Here's the latest installment of the Friendship Court.
Diane from Los Angeles writes: I am a fan of thevuvclub.com and I am happy to tell you I have what I fancy as a vuvclub of my own. We get along great and do things together all the time and are constantly "chipping in" to buy each other gifts on occasions. As in all groups, some are "do-ers" and others are not and the "do-ers" ("I'll pick up the gift") are always laying out money for the others. The problem is that the others don't always readily fork over the cash and this causes tension. It is embarrassing to nag for small amounts like $15, but why should anyone of us finance the other's gifts, even when the amounts are small? And it is aggravating when the amounts are bigger and one of us has laid out hundreds and has to wait to be reimbursed. The "do-ers" don't want to do it anymore. How should we handle this problem?

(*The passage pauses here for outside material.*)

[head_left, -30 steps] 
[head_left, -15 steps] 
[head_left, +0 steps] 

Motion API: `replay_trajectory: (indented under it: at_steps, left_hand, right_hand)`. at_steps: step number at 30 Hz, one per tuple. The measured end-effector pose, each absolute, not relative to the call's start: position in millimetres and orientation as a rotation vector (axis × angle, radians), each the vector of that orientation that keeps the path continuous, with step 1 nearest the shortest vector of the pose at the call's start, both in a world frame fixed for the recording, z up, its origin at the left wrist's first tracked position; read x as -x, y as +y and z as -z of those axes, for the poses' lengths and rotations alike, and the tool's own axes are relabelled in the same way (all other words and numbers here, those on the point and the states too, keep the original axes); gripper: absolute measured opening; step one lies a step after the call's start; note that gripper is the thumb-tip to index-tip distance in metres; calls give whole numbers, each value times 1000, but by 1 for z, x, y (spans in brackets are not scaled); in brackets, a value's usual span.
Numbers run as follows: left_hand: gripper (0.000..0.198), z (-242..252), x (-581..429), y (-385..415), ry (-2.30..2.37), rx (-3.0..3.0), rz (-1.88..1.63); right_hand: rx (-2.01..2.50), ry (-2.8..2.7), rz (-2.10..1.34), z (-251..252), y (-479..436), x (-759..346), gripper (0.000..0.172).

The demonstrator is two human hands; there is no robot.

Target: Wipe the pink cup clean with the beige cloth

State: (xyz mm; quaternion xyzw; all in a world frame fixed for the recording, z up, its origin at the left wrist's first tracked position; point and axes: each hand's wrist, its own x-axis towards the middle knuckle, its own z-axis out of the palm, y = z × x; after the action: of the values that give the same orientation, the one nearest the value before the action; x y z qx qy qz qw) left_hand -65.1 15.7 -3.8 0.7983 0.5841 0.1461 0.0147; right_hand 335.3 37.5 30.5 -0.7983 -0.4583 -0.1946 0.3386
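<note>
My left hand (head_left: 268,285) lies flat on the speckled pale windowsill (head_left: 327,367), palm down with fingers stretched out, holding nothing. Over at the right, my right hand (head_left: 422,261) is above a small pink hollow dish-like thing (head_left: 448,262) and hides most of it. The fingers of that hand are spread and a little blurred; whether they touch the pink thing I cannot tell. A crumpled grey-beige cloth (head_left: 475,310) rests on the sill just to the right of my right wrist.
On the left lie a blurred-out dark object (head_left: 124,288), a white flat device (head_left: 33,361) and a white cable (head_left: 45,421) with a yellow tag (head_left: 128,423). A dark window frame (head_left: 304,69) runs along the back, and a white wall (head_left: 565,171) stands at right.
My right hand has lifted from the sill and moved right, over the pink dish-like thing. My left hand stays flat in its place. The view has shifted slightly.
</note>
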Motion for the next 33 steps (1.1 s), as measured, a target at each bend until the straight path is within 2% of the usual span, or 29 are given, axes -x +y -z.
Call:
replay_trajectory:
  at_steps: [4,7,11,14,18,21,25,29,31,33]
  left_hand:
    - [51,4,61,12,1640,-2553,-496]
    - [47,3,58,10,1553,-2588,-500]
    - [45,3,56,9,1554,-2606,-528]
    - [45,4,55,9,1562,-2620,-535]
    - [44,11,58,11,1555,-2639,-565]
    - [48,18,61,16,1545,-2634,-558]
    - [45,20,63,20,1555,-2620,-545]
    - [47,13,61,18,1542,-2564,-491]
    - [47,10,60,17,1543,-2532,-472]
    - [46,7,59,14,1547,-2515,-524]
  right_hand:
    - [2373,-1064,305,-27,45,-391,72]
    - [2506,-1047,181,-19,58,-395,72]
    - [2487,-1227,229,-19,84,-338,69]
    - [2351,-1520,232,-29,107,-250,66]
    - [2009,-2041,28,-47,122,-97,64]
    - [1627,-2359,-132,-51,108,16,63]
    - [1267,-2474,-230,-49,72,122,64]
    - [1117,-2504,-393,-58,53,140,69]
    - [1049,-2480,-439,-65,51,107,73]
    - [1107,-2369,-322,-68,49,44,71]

Guest blogger Leslie Adler: This is a "do-ozy" of a dispute. This kind of tension is exactly what you don't need if you want to sustain your vuvclub. You, or the "do-ers" should bring this up at a group gathering in a non-confrontational way. You should say that the topic of chipping in for gifts needs addressing and that what you are about to say is not directed at any one person. Add that some of you have more time than the others and/or are always willing to take care of doing the shopping, but laying out money for others causes unnecessary tension and discomfort that hopefully you all want to avoid. Then, propose solutions. Either: (i) prior to an occasion, the "do-ers" will communicate (via e-mail or phone) that they are planning to go out and purchase a present that requires $$ from each and will request that the money be dropped off at that person's house or mailed if they want in on the gift (if you don't drop off you buy your own gift) or (ii) agreeing to a system where you take turns being the one who does the shopping and the pain of "laying out" will be felt by all. Either one of these viable solutions will be acceptable to all or other solutions will be offered. Whichever way it works out, it will address a topic that needs addressing! Thanks for "telling it to the Vuv," Diane!
Does this happen in your vuvclub? How do you handle it?